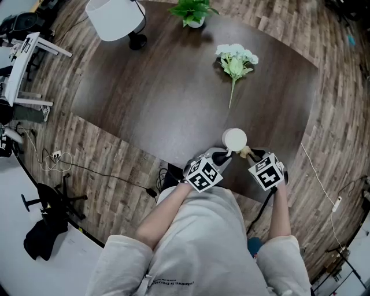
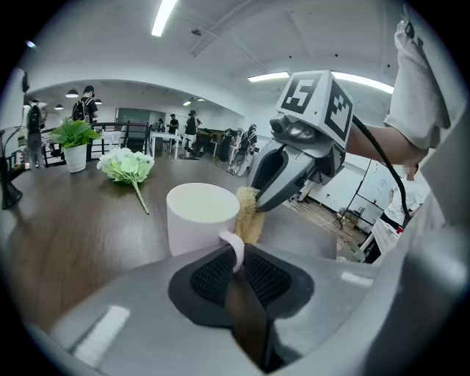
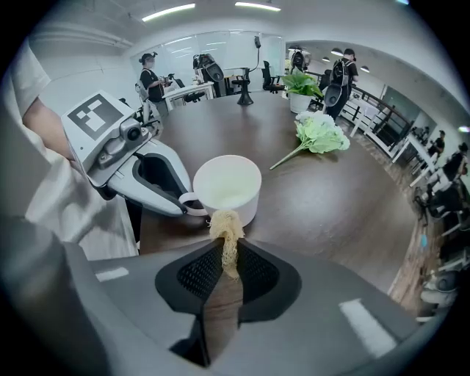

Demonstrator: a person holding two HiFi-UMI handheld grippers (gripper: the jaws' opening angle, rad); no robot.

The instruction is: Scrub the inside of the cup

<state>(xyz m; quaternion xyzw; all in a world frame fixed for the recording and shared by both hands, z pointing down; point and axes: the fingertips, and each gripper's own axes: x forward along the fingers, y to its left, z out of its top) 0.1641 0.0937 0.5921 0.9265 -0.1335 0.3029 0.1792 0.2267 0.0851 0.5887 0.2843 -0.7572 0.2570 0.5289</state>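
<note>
The cup point(image 1: 235, 139) is standing upright on the table point(image 1: 173, 98), near the edge closest to the person. Its opening is facing up, and the inside is showing plain white.

Left gripper point(image 2: 236, 273):
- The jaws are closing on the cup's handle point(image 2: 235, 248).
- The ribbed pads point(image 2: 211, 277) are pressing the thin white loop from both sides, with only the handle's thickness between them.
- The gripper is reaching in from the person's side, and the cup body is sitting just beyond the jaw tips.

Right gripper point(image 3: 224, 273):
- The jaws are clamping a tan fibrous scrubber point(image 3: 226, 229).
- The pads are squeezing its lower end, almost meeting around it.
- The frayed upper end is sticking out past the jaw tips toward the cup.

Position of scrubber relative to cup:
- The scrubber is sitting outside the cup, just beside the outer wall and close to the handle.
- Its top is reaching about as high as the rim.
- In the left gripper view it is lying against or very near the wall; actual contact cannot be confirmed.

The two grippers are sitting side by side at the cup, tips close together, left on the handle and right just to its right.

Further across the table, well apart from the cup, a bunch of white flowers point(image 1: 236, 58) is lying flat. A potted plant point(image 1: 193, 11) and a lamp point(image 1: 115, 20) are standing at the far edge.
</note>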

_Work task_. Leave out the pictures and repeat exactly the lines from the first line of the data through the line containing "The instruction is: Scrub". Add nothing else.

_Response to the task_.
Demonstrator: a person holding two HiFi-UMI handheld grippers (gripper: the jaws' opening angle, rad); no robot.

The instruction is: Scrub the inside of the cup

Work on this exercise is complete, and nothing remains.